I agree that if it were just about the impact to themselves this would be "unconscionable", but I think that in practice the effect on users will also be very limited unless this vulnerability has already been known and exploited in the wild, or unless they take weeks more to patch OSX. Remember it requires a MITM attack to exploit it - not just a compromised host.

There is definitely a gamble they are taking, and definitely process improvements they should make (e.g. mandatory static analysis of shipping code). I just think think this is more about poor performance than poor morals.

[noting again that if this was discovered because it's in the wild, then it's all about performance]

The iOS patch was released on Friday, so it was publicly known then at the latest.

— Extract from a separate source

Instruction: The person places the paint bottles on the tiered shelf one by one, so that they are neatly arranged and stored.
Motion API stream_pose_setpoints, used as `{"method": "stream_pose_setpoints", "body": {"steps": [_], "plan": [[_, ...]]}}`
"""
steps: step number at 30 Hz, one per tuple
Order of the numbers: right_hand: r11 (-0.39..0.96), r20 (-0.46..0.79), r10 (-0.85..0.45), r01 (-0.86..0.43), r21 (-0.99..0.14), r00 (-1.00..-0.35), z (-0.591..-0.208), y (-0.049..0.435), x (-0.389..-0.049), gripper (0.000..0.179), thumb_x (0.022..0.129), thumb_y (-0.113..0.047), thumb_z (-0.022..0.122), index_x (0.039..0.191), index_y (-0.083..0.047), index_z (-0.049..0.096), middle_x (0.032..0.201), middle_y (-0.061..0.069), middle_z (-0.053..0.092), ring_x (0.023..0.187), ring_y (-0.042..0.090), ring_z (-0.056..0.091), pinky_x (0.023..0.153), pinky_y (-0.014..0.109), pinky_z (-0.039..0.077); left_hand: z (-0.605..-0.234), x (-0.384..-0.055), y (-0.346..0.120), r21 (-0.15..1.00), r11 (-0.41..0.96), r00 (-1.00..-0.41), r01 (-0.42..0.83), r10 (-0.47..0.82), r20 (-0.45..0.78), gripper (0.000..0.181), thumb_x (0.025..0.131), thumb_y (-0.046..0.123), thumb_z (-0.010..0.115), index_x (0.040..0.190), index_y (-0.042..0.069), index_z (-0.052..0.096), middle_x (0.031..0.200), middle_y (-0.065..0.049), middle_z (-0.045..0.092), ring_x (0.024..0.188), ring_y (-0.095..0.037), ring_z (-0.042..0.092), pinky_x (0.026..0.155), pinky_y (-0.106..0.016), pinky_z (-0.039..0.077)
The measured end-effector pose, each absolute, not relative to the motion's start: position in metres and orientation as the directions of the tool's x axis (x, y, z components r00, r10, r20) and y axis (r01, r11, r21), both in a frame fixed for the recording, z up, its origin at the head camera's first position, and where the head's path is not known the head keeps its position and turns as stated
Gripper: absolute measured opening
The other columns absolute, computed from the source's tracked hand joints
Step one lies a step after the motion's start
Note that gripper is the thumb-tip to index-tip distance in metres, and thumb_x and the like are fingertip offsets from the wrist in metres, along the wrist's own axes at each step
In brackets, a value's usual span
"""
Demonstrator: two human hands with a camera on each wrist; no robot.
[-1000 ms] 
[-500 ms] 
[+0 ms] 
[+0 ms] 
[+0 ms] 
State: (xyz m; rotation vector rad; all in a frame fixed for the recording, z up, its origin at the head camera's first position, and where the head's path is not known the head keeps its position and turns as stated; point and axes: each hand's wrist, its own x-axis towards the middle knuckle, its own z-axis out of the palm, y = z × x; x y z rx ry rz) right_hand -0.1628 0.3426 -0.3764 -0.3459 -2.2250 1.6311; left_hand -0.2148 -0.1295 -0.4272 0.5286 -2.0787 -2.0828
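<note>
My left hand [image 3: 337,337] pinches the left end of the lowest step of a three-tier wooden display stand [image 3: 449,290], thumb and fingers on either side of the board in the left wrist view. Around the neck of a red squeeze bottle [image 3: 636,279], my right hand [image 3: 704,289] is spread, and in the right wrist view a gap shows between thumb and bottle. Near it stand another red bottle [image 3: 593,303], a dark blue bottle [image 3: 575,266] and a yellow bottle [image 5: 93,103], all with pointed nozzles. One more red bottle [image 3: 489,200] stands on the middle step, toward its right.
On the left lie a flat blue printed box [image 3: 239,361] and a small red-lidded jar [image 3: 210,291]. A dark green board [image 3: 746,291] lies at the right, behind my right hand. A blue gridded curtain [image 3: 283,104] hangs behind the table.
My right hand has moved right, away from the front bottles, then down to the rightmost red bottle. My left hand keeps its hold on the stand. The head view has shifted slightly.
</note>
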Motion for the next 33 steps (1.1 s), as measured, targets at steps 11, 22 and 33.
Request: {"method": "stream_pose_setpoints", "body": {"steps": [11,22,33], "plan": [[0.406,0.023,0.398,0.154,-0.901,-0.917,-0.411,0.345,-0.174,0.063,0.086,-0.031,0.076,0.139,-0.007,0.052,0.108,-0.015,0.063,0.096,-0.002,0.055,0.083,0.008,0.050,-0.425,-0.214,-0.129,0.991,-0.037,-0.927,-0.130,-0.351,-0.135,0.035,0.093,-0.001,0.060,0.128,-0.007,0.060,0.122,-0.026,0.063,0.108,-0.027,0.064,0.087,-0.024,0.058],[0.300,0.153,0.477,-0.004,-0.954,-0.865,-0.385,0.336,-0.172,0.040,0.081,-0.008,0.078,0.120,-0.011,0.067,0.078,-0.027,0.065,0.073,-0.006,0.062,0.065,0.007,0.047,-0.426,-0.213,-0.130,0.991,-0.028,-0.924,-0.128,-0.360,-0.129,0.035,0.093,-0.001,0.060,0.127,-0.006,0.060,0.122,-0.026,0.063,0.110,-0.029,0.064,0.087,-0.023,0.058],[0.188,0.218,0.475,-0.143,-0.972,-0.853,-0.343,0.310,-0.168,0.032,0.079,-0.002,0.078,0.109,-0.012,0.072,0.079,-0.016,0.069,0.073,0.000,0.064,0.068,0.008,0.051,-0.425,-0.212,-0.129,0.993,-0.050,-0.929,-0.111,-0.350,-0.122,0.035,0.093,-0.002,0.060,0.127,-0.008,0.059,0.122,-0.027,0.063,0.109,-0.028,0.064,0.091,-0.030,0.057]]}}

It's not particularly hard to exploit, so it seems entirely reasonable to think that people were exploiting it soon after.

How many Macs connected to Starbucks WiFi this weekend and had their e-mail and banking credentials lifted? If my hat were darker, I'd have been out there doing it for fun if nothing else.

The fact that it requires a MITM means you're fairly safe on a home connection, but there are lots of people out there on public WiFi who would be pretty vulnerable to this.

I really don't understand what the "gamble" is. What's the upside to waiting?

I think your example of a Starbucks is a good one, and I'd be curious to know. The attacker has to go and physically sit in or near the Starbucks to do it, which is a strong limitation. They also have to have to have something worthwhile to do with what they steal. So that limits it to criminals with the knowledge to exploit this MITM attack who are willing to sit outside a Starbucks for long enough to harvest a worthwhile set of credentials.

I doubt that many credentials were stolen this way.

But some were, right?

Again, what's the upside to waiting? It looks like zero to me. Minor convenience for Apple at best. Placing their own convenience over the security of their customers is bad.